1. If I were a hacker, what would I do?
One of the surest ways to secure your company is to think like the people that are trying to breach its defenses. This mindset moves you away from “checking boxes”--for example, ensuring that your organization has solutions for patch management, anti-malware, encryption, and so on--to thinking about security holistically. Viewing your network from the standpoint of a cybercriminal can help you identify where vulnerabilities and protection gaps exist within and among those defenses.
2. What would be the worst-case outcome for a cyber attack?
A second critically important cybersecurity question relates to the worst-case outcome of a cyber attack. When answering this question, avoid falling into the trap of giving a quick, pat response, such as “losing all of our data.” Yes, losing all of your data would be bad, but what does that really mean? For example, what if the attacker exposes all of your most sensitive information to the internet, causing the organization to incur millions of dollars in fines as a result? Thinking deeply and critically about worst-case scenarios--and how they would affect not only the business itself, but also customers and partners--will help you determine the safeguards that need to be in place.
3. Is compliance giving the organization a false sense of security?

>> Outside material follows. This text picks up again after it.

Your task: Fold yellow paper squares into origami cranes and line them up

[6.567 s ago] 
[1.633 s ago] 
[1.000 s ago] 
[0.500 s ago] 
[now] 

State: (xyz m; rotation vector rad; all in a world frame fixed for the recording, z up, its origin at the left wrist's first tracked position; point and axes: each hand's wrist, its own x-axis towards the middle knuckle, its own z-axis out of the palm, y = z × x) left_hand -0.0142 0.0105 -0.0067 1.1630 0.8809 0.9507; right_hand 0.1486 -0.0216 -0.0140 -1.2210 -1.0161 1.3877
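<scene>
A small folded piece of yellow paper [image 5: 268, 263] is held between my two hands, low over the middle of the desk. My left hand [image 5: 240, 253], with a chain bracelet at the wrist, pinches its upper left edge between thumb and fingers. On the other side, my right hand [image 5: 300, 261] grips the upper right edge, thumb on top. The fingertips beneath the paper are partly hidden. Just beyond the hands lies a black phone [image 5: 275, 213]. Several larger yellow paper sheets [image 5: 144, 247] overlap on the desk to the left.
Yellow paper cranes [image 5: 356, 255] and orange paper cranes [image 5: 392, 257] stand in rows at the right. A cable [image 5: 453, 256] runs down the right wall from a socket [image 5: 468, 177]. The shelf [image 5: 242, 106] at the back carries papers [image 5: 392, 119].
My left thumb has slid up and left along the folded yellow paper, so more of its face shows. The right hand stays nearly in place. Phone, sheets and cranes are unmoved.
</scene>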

Regulatory mandates such as HIPAA and PCI focus heavily on cyber security. These and other regulations contain long lists of things that covered entities must do to ensure security, recoverability and continuity of business. The problem with these types of regulations is that it is possible for an organization to be compliant without truly being secure. Think about it for a moment: How many stories have you heard of healthcare organizations being fined because they suffered a data breach or in some way leaked personally identifiable information? The vast majority of these organizations were compliant with the HIPAA regulations, and yet they still suffered a security breach or data leakage event. This serves to underscore the point that compliance and security are not the same thing. Ideally, regulatory compliance should be thought of as a starting point for securing IT resources. Organizations should actively look for ways to secure their IT assets beyond what is legally required.
4. What would we do if a breach occurred right now?
The idea here isn’t to focus on addressing any specific type of breach, but rather to assess the organization’s readiness in general for dealing with a breach. It’s important to have a breach response plan in place well before a breach ever happens. This plan shouldn’t be something that is written, filed away and never looked at again. Rather, it should be a living document that is updated as business, industry and global conditions change. Organizations should regularly rehearse breach response based on this living plan so staff will know what to do if (and when) a real breach happens.
5. What have we missed?
This may be the most important question of all, and it’s the one that keeps security professionals up at night. What have I missed? No matter how secure a network might be or how elaborate an organization's cyber defenses are, there is always something that could be better. Identifying what that something is and then taking corrective action is one of the most important things that an organization can do to achieve better security.
Posing these five cybersecurity questions can help organizations establish priorities, identify and fill gaps, plan for the worst and make sure the organization is ready to follow through on those plans.